まずは、亡くなられた小林麻央さんに対して、謹んでお悔やみを申し上げます。

お疲れ様でした。ゆっくりとお休みください。

病気と奮闘しつつ、ブログを更新して発信し続ける姿に多くの方が感動されたと思います。

マスコミ各社も、そんな生前の彼女の行動を賞賛するものばかりです。

有名人が、自身の病気を公表して闘病する姿を見せる、並大抵の精神力ではできないことは想像に難くありません。

ただ、こうした訃報に際して、必ずこんなことを言う人がいます。

「病気になったからこそ気づけることがある」

「病気は、大切なことを気づかせるための『サイン』である」

でも、それっておかしな話だと思いませんか?

私たちの体では、常にガン細胞ができています。できていますが、免疫が正常に働いているのでガン細胞ができても大きくなることはありません。

しかし、その免疫機能が正常に働かなくなっていくとガン細胞が消えずに残ってしまい、次第に大きくなっていくことでいわゆる「ガン」になってしまいます。

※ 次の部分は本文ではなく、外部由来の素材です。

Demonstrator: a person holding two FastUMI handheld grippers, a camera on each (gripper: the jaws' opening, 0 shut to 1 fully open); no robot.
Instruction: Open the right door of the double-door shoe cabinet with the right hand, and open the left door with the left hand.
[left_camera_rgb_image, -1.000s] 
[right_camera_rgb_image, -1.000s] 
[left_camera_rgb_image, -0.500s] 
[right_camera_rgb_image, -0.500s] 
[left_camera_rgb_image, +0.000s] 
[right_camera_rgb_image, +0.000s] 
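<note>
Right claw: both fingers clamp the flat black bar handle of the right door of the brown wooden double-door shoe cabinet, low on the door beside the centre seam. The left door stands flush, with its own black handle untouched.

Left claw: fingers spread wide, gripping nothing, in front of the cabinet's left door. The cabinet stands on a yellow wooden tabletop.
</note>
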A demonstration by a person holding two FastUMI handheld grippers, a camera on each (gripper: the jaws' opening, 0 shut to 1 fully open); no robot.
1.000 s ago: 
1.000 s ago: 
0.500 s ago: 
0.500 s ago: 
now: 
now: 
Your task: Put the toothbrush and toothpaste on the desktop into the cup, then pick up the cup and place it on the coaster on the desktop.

であれば、免疫機能が正常に働かなくなっていく過程で、私たちの体は必ず反応しているはずです。

サインは常に送られてきている

日常生活の中に埋没しがちですが、私たちの体は正直なので、常にサインは発しています。

「何だかわからないけど、調子が出ない」

と思ったことがあるはずです。

そんな、ふと首を傾げたくなるような感覚になったことはありませんか?

何故だかわからないけど、嫌な感じがしたことはありませんか?

例えば、明日必ず出席しなければならない会議やイベントがあったとして、でも翌朝になって起きてみると何となく行く気になれない。

起こることは些細な事かもしれません。

他にも

電車が遅れてしまい、開始時間に間に合わない

用意していたはずの、持っていかなければならないものが見つからない

こんなことがありませんでしたか?

あなたの予定を狂わせることは確かです。

しかし、その「なんとなく」が非常に大切です。

小林麻央さんも、最初に乳房に違和感を感じたときも、それを気にしつつも「あとで診てもらえばいい」とやり過ごしてしまっています。

彼女のように、命を左右する病気か否かというときでさえ、その違和感をやり過ごしてしまうことが起こり得ます。

まして、日常生活の中で感じるちょっとした違和感、何となく感じるズレ、それを見落としてしまうことは、いつでも起こり得ることではないでしょうか。

サインは常に送られてきているのです。

「感覚」「直感」は磨いてはじめて従える

こうした感覚についての話をするとき、こんなことを言う人がいます。

「私は、いつでも自分の直感に従って生きています」

「直感に従わないっていうことが分かりません」

でも、彼ら彼女らは「直感(直観)」と「思いつき」を混同している傾向があります。

直感とは、本来、自己の生存に危機が迫った場合に発動される、言語化されない瞬時の意思決定のことを指すと、私は考えています。

これに対して、思いつきとは、自己の欲望を満たすために、自己の都合のみを優先してなされる意思決定のことを指すと、私は考えています。

「そんなのお前がそう思っているだけじゃないか!」

あなたはそう思われるかもしれません。

では、あなたは、直感とは何かを自分の言葉で表現しようとしたことはあるでしょうか?

そう考えたとき、もし言えないのであれば、あなた自身の言葉に対する「直感」は未だ磨かれていないのかもしれません。

私もまだその途中です。

あなたが感じている、そのちょっとした「違和感」は、実はとても大切なことをあなたに伝えているのかもしれません。